▸ GOAL OF THE EXERCISE: Nothing is to be altered. Print each record in full.

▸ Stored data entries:
____
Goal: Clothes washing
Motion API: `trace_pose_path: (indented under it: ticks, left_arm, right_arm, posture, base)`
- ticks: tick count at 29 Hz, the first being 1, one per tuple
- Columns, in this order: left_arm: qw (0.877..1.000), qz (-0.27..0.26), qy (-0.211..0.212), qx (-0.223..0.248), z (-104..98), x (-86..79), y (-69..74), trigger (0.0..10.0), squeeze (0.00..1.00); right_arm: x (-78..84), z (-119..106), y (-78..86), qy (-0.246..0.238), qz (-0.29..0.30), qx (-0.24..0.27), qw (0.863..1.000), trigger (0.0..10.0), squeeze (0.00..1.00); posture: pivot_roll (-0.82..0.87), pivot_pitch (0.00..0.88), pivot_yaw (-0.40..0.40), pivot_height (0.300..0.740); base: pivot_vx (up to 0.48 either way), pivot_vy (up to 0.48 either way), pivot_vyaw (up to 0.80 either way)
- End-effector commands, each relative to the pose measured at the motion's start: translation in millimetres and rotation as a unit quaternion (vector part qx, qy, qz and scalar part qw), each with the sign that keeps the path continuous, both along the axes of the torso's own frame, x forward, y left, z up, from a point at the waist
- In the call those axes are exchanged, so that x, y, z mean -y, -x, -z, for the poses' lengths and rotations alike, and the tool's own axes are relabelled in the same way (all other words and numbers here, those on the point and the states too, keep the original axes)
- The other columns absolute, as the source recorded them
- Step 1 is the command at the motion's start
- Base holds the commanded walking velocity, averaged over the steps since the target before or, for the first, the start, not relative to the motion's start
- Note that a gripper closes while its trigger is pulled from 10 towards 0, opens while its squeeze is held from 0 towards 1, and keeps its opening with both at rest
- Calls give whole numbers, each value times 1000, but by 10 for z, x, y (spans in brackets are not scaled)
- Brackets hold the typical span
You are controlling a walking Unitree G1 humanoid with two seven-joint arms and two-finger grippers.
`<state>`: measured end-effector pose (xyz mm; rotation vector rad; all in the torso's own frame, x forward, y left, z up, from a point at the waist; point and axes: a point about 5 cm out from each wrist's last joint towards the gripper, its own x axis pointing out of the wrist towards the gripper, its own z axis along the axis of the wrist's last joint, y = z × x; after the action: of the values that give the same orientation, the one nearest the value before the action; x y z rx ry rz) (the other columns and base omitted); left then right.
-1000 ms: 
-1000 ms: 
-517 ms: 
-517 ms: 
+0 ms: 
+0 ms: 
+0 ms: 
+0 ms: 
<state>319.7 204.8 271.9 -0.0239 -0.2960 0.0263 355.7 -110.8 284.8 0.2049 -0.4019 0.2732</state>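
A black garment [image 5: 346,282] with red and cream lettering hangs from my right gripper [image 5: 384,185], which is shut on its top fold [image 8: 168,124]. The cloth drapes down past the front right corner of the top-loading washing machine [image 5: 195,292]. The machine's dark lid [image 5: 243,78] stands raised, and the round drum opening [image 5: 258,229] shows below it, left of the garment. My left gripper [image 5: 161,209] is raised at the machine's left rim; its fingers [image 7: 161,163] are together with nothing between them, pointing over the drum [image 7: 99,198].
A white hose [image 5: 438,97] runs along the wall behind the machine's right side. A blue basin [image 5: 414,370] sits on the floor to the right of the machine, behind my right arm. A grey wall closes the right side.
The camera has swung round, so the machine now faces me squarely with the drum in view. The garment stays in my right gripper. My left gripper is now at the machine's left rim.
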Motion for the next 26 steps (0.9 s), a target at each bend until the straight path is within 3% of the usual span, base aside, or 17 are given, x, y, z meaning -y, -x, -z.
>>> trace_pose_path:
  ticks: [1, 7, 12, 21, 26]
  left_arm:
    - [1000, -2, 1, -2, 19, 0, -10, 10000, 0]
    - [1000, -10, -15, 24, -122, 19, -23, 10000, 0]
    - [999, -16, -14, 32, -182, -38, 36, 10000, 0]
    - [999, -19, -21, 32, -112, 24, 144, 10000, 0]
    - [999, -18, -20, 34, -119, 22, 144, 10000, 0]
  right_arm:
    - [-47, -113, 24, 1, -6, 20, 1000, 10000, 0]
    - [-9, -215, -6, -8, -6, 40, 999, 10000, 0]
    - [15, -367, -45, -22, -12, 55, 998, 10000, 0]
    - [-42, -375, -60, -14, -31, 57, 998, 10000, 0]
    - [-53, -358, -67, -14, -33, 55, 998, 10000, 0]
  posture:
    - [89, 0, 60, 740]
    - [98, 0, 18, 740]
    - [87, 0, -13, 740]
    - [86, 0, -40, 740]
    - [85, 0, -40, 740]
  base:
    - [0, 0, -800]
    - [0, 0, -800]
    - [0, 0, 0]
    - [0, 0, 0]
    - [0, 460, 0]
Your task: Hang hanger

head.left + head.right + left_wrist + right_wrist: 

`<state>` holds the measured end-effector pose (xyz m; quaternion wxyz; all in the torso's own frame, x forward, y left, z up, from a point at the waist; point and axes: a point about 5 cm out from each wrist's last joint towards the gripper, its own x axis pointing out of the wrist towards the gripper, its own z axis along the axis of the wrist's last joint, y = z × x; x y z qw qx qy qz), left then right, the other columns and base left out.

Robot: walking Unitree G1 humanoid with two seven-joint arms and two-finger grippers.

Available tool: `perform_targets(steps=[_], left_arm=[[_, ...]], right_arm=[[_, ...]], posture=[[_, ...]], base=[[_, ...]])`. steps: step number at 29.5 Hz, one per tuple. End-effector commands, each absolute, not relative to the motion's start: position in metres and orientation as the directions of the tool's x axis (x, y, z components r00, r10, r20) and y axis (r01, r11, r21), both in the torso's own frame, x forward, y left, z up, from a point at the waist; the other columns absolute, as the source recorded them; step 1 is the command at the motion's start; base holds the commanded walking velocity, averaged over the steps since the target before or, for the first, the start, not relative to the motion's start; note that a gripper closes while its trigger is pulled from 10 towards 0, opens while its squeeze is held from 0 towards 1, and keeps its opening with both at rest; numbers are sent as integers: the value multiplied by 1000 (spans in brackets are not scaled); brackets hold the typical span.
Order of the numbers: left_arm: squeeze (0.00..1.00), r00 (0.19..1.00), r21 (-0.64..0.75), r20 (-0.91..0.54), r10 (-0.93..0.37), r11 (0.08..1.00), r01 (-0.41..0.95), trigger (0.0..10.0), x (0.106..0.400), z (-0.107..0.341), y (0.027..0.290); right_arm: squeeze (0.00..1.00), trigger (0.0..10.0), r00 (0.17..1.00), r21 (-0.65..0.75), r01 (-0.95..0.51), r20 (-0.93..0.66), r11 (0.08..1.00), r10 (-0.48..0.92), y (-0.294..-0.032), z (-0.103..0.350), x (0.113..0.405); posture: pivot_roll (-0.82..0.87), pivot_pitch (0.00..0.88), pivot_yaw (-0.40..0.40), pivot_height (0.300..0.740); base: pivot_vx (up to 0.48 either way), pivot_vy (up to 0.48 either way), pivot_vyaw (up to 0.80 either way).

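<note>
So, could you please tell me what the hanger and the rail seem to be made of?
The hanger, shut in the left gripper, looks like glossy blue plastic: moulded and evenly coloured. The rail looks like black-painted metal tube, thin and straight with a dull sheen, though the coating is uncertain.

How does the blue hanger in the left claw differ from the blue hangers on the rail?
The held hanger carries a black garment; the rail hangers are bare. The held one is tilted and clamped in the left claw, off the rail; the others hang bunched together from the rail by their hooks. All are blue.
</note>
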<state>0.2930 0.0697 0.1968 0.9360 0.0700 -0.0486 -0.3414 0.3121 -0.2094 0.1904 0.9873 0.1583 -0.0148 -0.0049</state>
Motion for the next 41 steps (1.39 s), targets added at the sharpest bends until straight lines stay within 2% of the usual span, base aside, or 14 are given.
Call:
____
▸ WRITTEN RESPONSE:
Goal: Clothes washing
Motion API: `trace_pose_path: (indented under it: ticks, left_arm, right_arm, posture, base)`
- ticks: tick count at 29 Hz, the first being 1, one per tuple
- Columns, in this order: left_arm: qw (0.877..1.000), qz (-0.27..0.26), qy (-0.211..0.212), qx (-0.223..0.248), z (-104..98), x (-86..79), y (-69..74), trigger (0.0..10.0), squeeze (0.00..1.00); right_arm: x (-78..84), z (-119..106), y (-78..86), qy (-0.246..0.238), qz (-0.29..0.30), qx (-0.24..0.27), qw (0.863..1.000), trigger (0.0..10.0), squeeze (0.00..1.00); posture: pivot_roll (-0.82..0.87), pivot_pitch (0.00..0.88), pivot_yaw (-0.40..0.40), pivot_height (0.300..0.740); base: pivot_vx (up to 0.48 either way), pivot_vy (up to 0.48 either way), pivot_vyaw (up to 0.80 either way)
- End-effector commands, each relative to the pose measured at the motion's start: translation in millimetres and rotation as a unit quaternion (vector part qx, qy, qz and scalar part qw), each with the sign that keeps the path continuous, both along the axes of the torso's own frame, x forward, y left, z up, from a point at the waist
- In the call those axes are exchanged, so that x, y, z mean -y, -x, -z, for the poses' lengths and rotations alike, and the tool's own axes are relabelled in the same way (all other words and numbers here, those on the point and the states too, keep the original axes)
- The other columns absolute, as the source recorded them
- Step 1 is the command at the motion's start
- Base holds the commanded walking velocity, averaged over the steps since the target before or, for the first, the start, not relative to the motion's start
- Note that a gripper closes while its trigger is pulled from 10 towards 0, opens while its squeeze is held from 0 towards 1, and keeps its opening with both at rest
- Calls give whole numbers, each value times 1000, but by 10 for z, x, y (spans in brackets are not scaled)
- Brackets hold the typical span
You are controlling a walking Unitree G1 humanoid with two seven-joint arms and two-finger grippers.
`<state>`: measured end-effector pose (xyz mm; rotation vector rad; all in the torso's own frame, x forward, y left, z up, from a point at the waist; point and axes: a point about 5 cm out from each wrist's last joint towards the gripper, its own x axis pointing out of the wrist towards the gripper, its own z axis along the axis of the wrist's last joint, y = z × x; after the action: of the values that give the same orientation, the one nearest the value before the action; x y z rx ry rz) (the other columns and base omitted); left then right.
-1000 ms: 
-1000 ms: 
-517 ms: 
-517 ms: 
+0 ms: 
+0 ms: 
+0 ms: 
+0 ms: 
<state>319.7 204.8 271.9 -0.0239 -0.2960 0.0263 355.7 -110.8 284.8 0.2049 -0.4019 0.2732</state>
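A black garment [image 5: 346,282] with red and cream lettering hangs from my right gripper [image 5: 384,185], which is shut on its top fold [image 8: 168,124]. The cloth drapes down past the front right corner of the top-loading washing machine [image 5: 195,292]. The machine's dark lid [image 5: 243,78] stands raised, and the round drum opening [image 5: 258,229] shows below it, left of the garment. My left gripper [image 5: 161,209] is raised at the machine's left rim; its fingers [image 7: 161,163] are together with nothing between them, pointing over the drum [image 7: 99,198].
A white hose [image 5: 438,97] runs along the wall behind the machine's right side. A blue basin [image 5: 414,370] sits on the floor to the right of the machine, behind my right arm. A grey wall closes the right side.
The camera has swung round, so the machine now faces me squarely with the drum in view. The garment stays in my right gripper. My left gripper is now at the machine's left rim.
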Motion for the next 26 steps (0.9 s), a target at each bend until the straight path is within 3% of the usual span, base aside, or 17 are given, x, y, z meaning -y, -x, -z.
>>> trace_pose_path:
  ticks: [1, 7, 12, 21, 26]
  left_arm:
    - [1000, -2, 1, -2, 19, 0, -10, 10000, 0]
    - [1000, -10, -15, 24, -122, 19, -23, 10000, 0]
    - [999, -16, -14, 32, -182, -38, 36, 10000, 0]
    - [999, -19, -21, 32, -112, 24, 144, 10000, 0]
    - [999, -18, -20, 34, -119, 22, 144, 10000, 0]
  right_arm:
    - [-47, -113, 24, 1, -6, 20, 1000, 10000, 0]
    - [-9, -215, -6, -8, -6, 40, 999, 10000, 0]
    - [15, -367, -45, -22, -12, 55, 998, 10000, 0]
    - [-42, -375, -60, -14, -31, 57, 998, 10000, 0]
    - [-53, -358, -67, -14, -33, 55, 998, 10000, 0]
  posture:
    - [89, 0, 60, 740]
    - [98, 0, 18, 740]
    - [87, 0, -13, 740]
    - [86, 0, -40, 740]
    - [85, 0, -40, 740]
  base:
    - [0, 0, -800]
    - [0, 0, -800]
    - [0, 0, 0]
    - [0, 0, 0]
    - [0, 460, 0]
Your task: Hang hanger

head.left + head.right + left_wrist + right_wrist: 

`<state>` holds the measured end-effector pose (xyz m; quaternion wxyz; all in the torso's own frame, x forward, y left, z up, from a point at the waist; point and axes: a point about 5 cm out from each wrist's last joint towards the gripper, its own x axis pointing out of the wrist towards the gripper, its own z axis along the axis of the wrist's last joint, y = z × x; x y z qw qx qy qz), left then right, the other columns and base left out.

Robot: walking Unitree G1 humanoid with two seven-joint arms and two-finger grippers.

Available tool: `perform_targets(steps=[_], left_arm=[[_, ...]], right_arm=[[_, ...]], posture=[[_, ...]], base=[[_, ...]])`. steps: step number at 29.5 Hz, one per tuple. End-effector commands, each absolute, not relative to the motion's start: position in metres and orientation as the directions of the tool's x axis (x, y, z components r00, r10, r20) and y axis (r01, r11, r21), both in the torso's own frame, x forward, y left, z up, from a point at the waist; the other columns absolute, as the source recorded them; step 1 is the command at the motion's start; base holds the commanded walking velocity, averaged over the steps since the target before or, for the first, the start, not relative to the motion's start; note that a gripper closes while its trigger is pulled from 10 towards 0, opens while its squeeze is held from 0 towards 1, and keeps its opening with both at rest; numbers are sent as integers: the value multiplied by 1000 (spans in brackets are not scaled); brackets hold the typical span.
Order of the numbers: left_arm: squeeze (0.00..1.00), r00 (0.19..1.00), r21 (-0.64..0.75), r20 (-0.91..0.54), r10 (-0.93..0.37), r11 (0.08..1.00), r01 (-0.41..0.95), trigger (0.0..10.0), x (0.106..0.400), z (-0.107..0.341), y (0.027..0.290); right_arm: squeeze (0.00..1.00), trigger (0.0..10.0), r00 (0.17..1.00), r21 (-0.65..0.75), r01 (-0.95..0.51), r20 (-0.93..0.66), r11 (0.08..1.00), r10 (-0.48..0.92), y (-0.294..-0.032), z (-0.103..0.350), x (0.113..0.405); posture: pivot_roll (-0.82..0.87), pivot_pitch (0.00..0.88), pivot_yaw (-0.40..0.40), pivot_height (0.300..0.740); base: pivot_vx (up to 0.48 either way), pivot_vy (up to 0.48 either way), pivot_vyaw (up to 0.80 either way).

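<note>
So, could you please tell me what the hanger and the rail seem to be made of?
The hanger, shut in the left gripper, looks like glossy blue plastic: moulded and evenly coloured. The rail looks like black-painted metal tube, thin and straight with a dull sheen, though the coating is uncertain.

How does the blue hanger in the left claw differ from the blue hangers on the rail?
The held hanger carries a black garment; the rail hangers are bare. The held one is tilted and clamped in the left claw, off the rail; the others hang bunched together from the rail by their hooks. All are blue.
</note>
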<state>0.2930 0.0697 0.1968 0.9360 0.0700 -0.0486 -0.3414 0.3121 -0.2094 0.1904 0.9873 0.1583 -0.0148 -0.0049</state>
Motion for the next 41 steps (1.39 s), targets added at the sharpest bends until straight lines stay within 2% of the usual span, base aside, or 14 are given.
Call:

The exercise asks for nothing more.